**Prompt:**
Would you copy each line of the records that includes the word "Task"?

(Dataset excerpts)

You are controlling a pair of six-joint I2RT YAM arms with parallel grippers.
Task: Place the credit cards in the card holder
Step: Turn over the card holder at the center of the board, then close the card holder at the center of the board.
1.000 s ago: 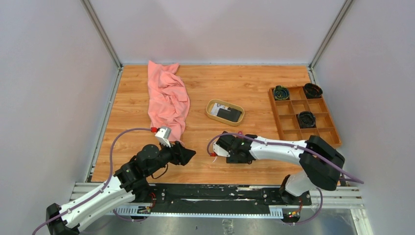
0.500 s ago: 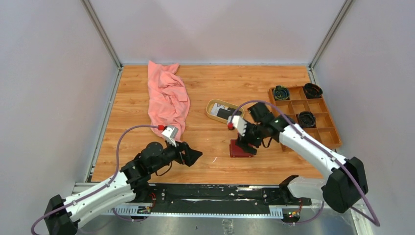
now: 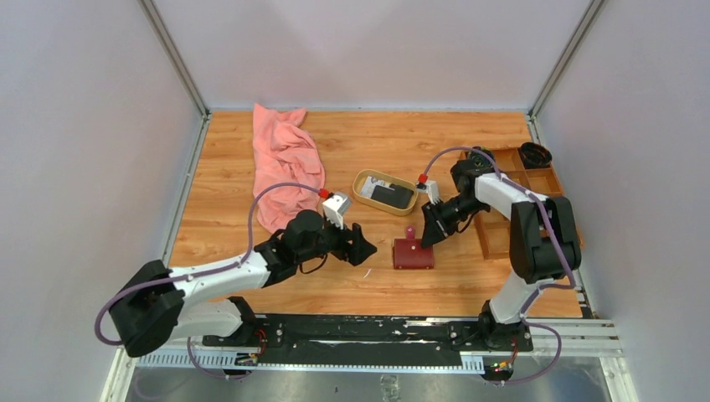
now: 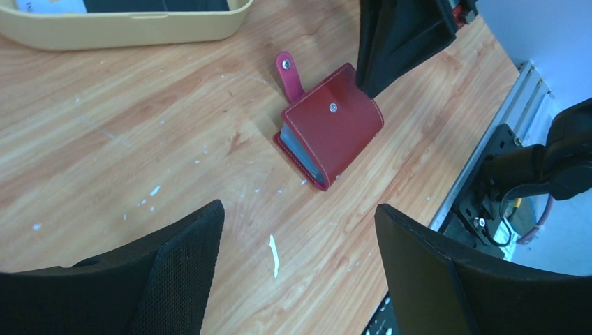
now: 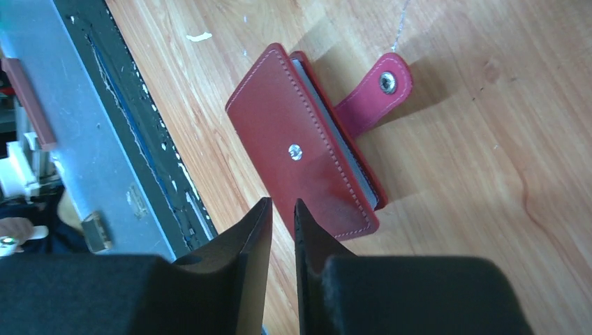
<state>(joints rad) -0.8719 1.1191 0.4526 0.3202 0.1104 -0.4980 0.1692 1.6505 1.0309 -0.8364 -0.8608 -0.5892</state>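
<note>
Wood-grain table (image 3: 469, 276) fills the floor of the cell. On its far left side lies a crumpled pink cloth (image 3: 287, 167). Along the right edge sits a brown compartment tray (image 3: 548, 180), partly hidden by the right arm, with a dark round item (image 3: 534, 154) in a far corner cell.

The left arm reaches across the near half of the table toward the middle. The left gripper (image 3: 368, 249) hangs a short way left of the card holder. In its wrist view the left gripper (image 4: 299, 209) has its claw spread wide, with nothing but bare table between the pads.

The right gripper (image 3: 428, 238) points down at the far right corner of the holder. Its own view shows the claw (image 5: 281, 204) narrowed to a thin slit, holding nothing. The tips sit right at the edge of the red cover; contact cannot be judged.

A tan oval dish (image 3: 360, 186) stands just beyond the holder, near the table's middle. The credit cards rest inside it: a black card (image 3: 393, 196) and a pale card (image 3: 374, 183) with dark marks.

The card holder (image 3: 413, 253) lies flat on the table between the two grippers, folded over. Its strap (image 4: 287, 73) is unfastened and sticks out toward the dish. Grey panels (image 4: 300, 152) show along the open side. A small metal snap (image 5: 295, 151) sits mid-cover. A white fleck (image 4: 274, 252) lies on the wood nearby.
</note>
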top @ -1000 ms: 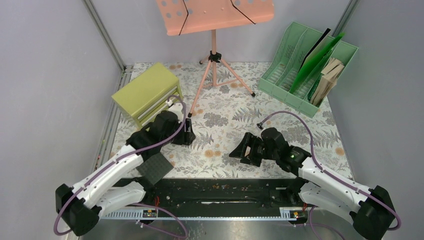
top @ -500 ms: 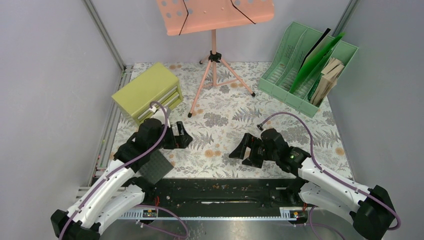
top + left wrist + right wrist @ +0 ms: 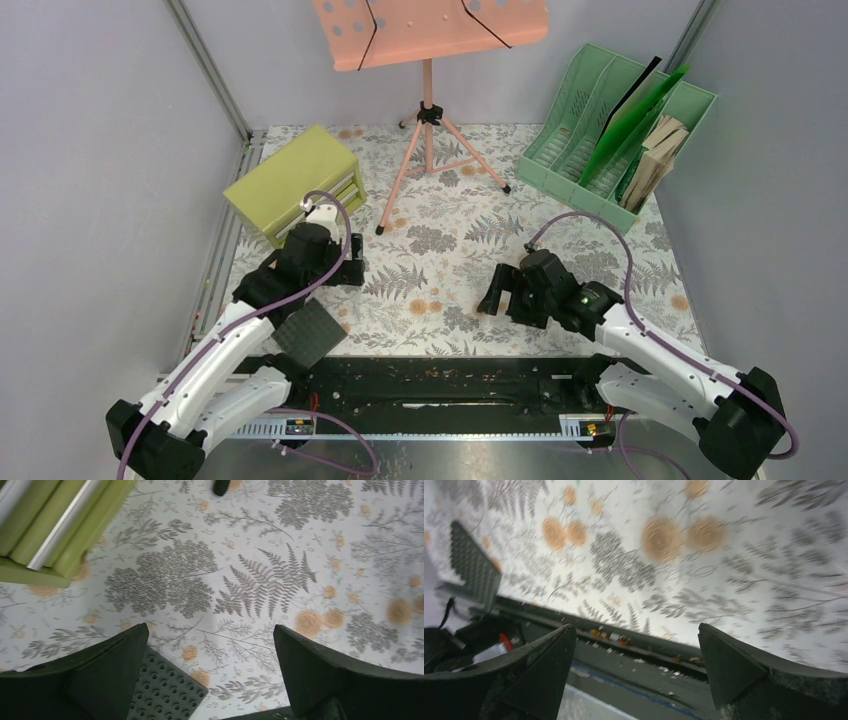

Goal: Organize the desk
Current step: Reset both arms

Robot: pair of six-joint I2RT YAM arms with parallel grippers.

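Observation:
The desk (image 3: 440, 240) is a whitish top printed with grey ferns and orange flowers. Over its left part, just in front of the olive-yellow drawer cabinet (image 3: 292, 183), my left gripper (image 3: 352, 265) hangs open. In the left wrist view the left gripper (image 3: 210, 635) has only the printed desk (image 3: 260, 580) between its fingers. My right gripper (image 3: 500, 292) is open over the right middle of the desk. The right wrist view is blurred; there the right gripper (image 3: 636, 635) holds nothing and looks along the desk's dark front rail (image 3: 649, 665).
A pink music stand (image 3: 428, 110) stands at the back centre, one foot (image 3: 220, 487) showing in the left wrist view. A green file rack (image 3: 612, 130) with folders sits back right. A grey studded plate (image 3: 308, 335) lies near the front left edge, beside my left finger (image 3: 100, 670).
My left gripper has opened wide and drawn back left from beside the cabinet's drawers. My right gripper has opened further, turned and shifted slightly right.

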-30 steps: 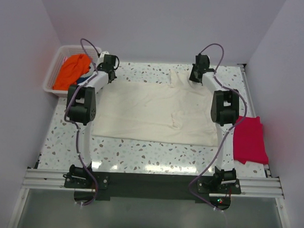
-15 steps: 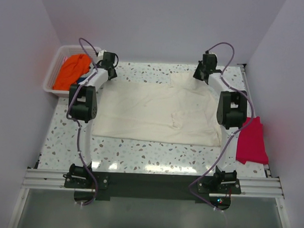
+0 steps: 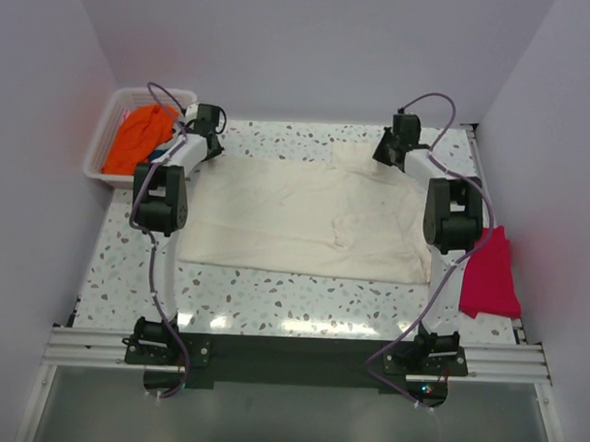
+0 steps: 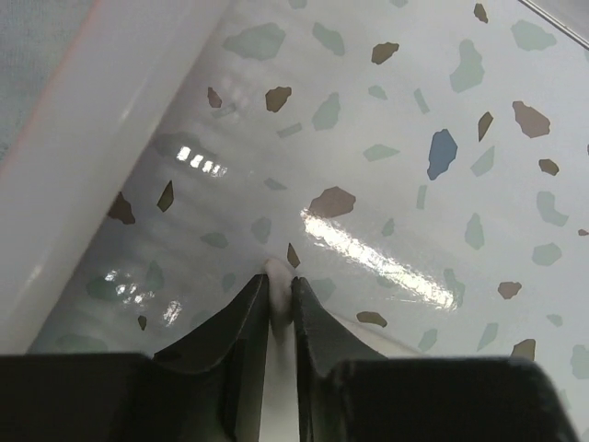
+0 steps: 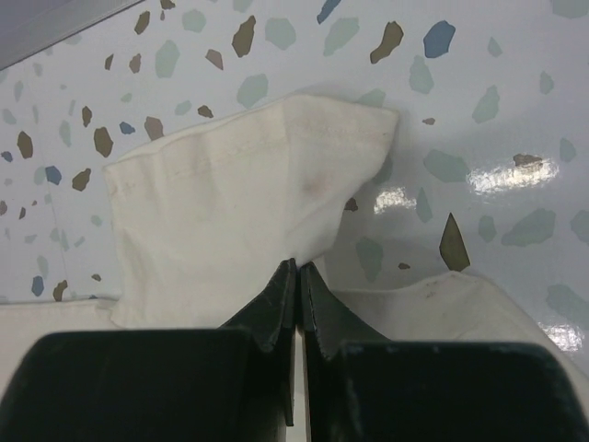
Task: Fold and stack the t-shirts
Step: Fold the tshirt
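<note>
1. The cream-white t-shirt (image 3: 305, 216) lies spread flat on the speckled table (image 3: 273, 300), between the two arms. Its far edge runs from one gripper to the other.
2. The left gripper (image 4: 281, 281) sits at the shirt's far left corner. Its jaws are narrow, with a sliver of cream cloth between them and a tip poking out past the fingertips. I judge that a pinch, though a thin one.
3. The right gripper (image 5: 298, 269) is at the far right. Its fingers are closed on the cloth just at the root of a sleeve (image 5: 248, 198), which fans out beyond them onto the table.
4. A crimson t-shirt (image 3: 487, 271) lies near the right edge. An orange t-shirt (image 3: 141, 136) is in the white basket (image 3: 96, 158) at the far left.
5. What worries me from here:
   - The left hold has very little fabric in it (barely a corner), so any pull could slip it free and leave the fold lopsided.
   - The right grip is on the sleeve and not the body hem, so lifting may bunch the shoulder.
   - If the two arms travel unevenly, the far edge will land skewed.
   - The left arm is just beside the basket and could nudge it.
</note>
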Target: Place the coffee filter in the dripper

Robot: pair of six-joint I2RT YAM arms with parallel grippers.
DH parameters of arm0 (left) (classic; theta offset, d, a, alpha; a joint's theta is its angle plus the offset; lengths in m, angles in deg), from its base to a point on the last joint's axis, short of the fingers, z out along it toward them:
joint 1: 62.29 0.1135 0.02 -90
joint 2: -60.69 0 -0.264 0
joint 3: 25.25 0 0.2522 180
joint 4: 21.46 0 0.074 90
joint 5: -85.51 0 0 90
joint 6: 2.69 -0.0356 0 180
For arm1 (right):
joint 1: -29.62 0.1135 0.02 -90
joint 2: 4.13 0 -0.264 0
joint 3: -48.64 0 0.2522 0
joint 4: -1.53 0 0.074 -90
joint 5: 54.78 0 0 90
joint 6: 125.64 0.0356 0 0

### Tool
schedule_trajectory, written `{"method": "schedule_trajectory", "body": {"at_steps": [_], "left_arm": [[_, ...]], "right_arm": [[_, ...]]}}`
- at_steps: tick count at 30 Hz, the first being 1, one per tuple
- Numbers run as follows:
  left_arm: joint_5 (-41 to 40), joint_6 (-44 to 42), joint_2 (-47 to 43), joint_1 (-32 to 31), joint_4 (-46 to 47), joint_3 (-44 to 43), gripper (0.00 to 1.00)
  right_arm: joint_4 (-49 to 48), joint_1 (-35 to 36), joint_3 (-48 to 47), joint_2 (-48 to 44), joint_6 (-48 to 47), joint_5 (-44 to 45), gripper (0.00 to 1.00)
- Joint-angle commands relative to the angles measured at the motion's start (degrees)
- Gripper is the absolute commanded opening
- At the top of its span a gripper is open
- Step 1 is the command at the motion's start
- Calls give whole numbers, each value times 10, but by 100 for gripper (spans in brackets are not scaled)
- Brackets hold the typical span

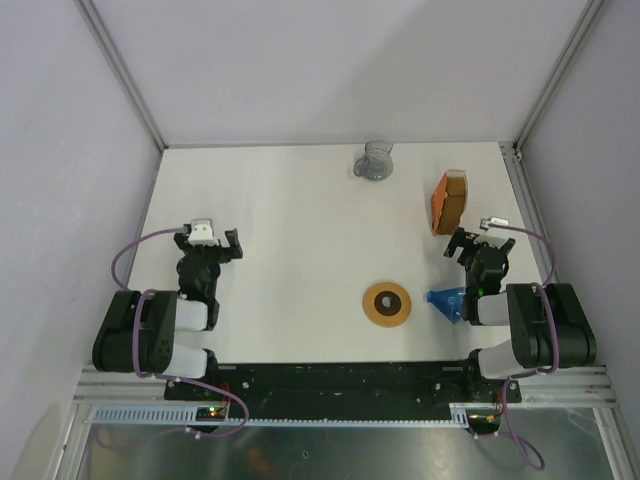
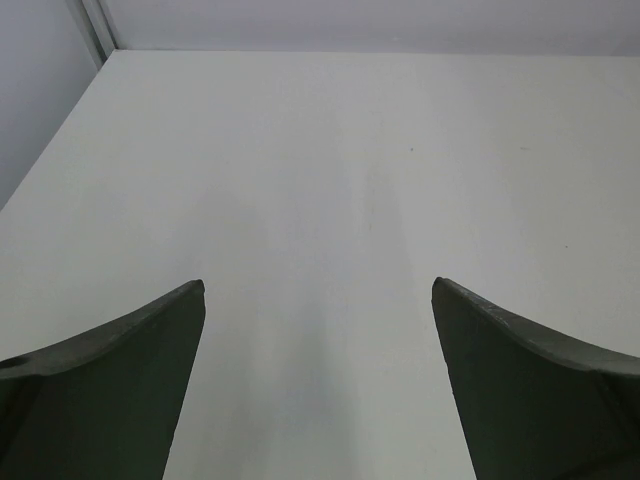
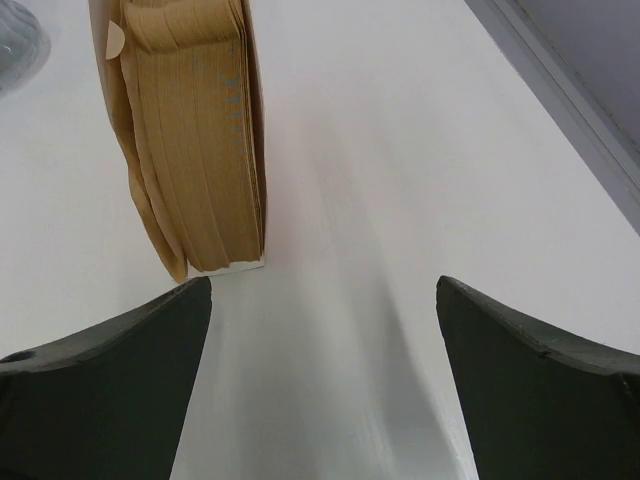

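Observation:
The dripper [image 1: 447, 302] is a small translucent blue cone lying on its side near the front right, close beside my right arm. A thick orange-brown stack of filters [image 1: 449, 200] stands on edge at the right; in the right wrist view the stack [image 3: 195, 130] is just ahead and left of my fingers. No single coffee filter shows apart from the stack. My right gripper [image 1: 478, 243] [image 3: 323, 285] is open and empty, just short of the stack. My left gripper [image 1: 210, 243] [image 2: 318, 290] is open and empty over bare table at the left.
A flat brown ring with a dark hole [image 1: 387, 303] lies front centre, left of the dripper. A clear glass jug [image 1: 376, 160] stands at the back, and also shows at the top left of the right wrist view [image 3: 15, 40]. Walls with metal rails [image 1: 530, 200] enclose the white table [image 1: 300, 220].

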Motion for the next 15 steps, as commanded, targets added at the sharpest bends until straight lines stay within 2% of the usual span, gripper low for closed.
{"method": "schedule_trajectory", "body": {"at_steps": [1,9,12,15], "left_arm": [[-2,-5,-4,3,17,0,100],[3,-5,-17,3,7,-5,100],[19,-20,-46,3,-92,-44,100],[61,-36,-54,2,-199,-107,100]], "right_arm": [[-26,1,-4,-3,3,12,99],[78,17,-14,-113,27,79,99],[165,11,-39,-171,60,90,99],[234,-11,-64,-220,106,36,99]]}}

**Result for this exercise:**
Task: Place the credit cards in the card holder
Task: Fold and stack the t-shirts

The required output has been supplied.